• **Problem details**: Print all of the data exactly, with no line missing.

• **Data segment**:
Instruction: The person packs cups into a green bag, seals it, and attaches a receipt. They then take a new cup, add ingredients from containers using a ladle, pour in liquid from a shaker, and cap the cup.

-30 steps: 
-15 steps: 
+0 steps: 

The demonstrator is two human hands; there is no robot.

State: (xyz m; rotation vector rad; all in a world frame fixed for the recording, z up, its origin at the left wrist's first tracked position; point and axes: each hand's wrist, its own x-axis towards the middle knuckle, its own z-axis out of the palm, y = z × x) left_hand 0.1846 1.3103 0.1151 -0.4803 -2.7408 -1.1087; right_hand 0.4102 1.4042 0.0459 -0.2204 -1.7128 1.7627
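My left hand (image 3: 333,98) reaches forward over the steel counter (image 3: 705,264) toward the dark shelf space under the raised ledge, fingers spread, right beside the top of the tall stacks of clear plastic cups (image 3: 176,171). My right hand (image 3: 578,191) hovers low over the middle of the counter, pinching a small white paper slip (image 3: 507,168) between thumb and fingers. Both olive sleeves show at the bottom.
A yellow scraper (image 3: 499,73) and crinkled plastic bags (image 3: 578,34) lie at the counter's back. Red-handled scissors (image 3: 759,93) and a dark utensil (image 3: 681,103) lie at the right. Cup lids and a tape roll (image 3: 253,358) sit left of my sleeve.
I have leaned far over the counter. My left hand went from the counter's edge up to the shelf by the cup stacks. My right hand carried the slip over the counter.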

• **Response**:
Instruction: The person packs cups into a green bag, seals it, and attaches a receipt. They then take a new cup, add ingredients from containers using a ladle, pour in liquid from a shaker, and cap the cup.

-30 steps: 
-15 steps: 
+0 steps: 

The demonstrator is two human hands; there is no robot.

State: (xyz m; rotation vector rad; all in a world frame fixed for the recording, z up, its origin at the left wrist's first tracked position; point and axes: each hand's wrist, its own x-axis towards the middle knuckle, its own z-axis out of the palm, y = z × x) left_hand 0.1846 1.3103 0.1151 -0.4803 -2.7408 -1.1087; right_hand 0.4102 1.4042 0.0459 -0.2204 -1.7128 1.7627
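My left hand (image 3: 333,98) reaches forward over the steel counter (image 3: 705,264) toward the dark shelf space under the raised ledge, fingers spread, right beside the top of the tall stacks of clear plastic cups (image 3: 176,171). My right hand (image 3: 578,191) hovers low over the middle of the counter, pinching a small white paper slip (image 3: 507,168) between thumb and fingers. Both olive sleeves show at the bottom.
A yellow scraper (image 3: 499,73) and crinkled plastic bags (image 3: 578,34) lie at the counter's back. Red-handled scissors (image 3: 759,93) and a dark utensil (image 3: 681,103) lie at the right. Cup lids and a tape roll (image 3: 253,358) sit left of my sleeve.
I have leaned far over the counter. My left hand went from the counter's edge up to the shelf by the cup stacks. My right hand carried the slip over the counter.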

The answer requires nothing more.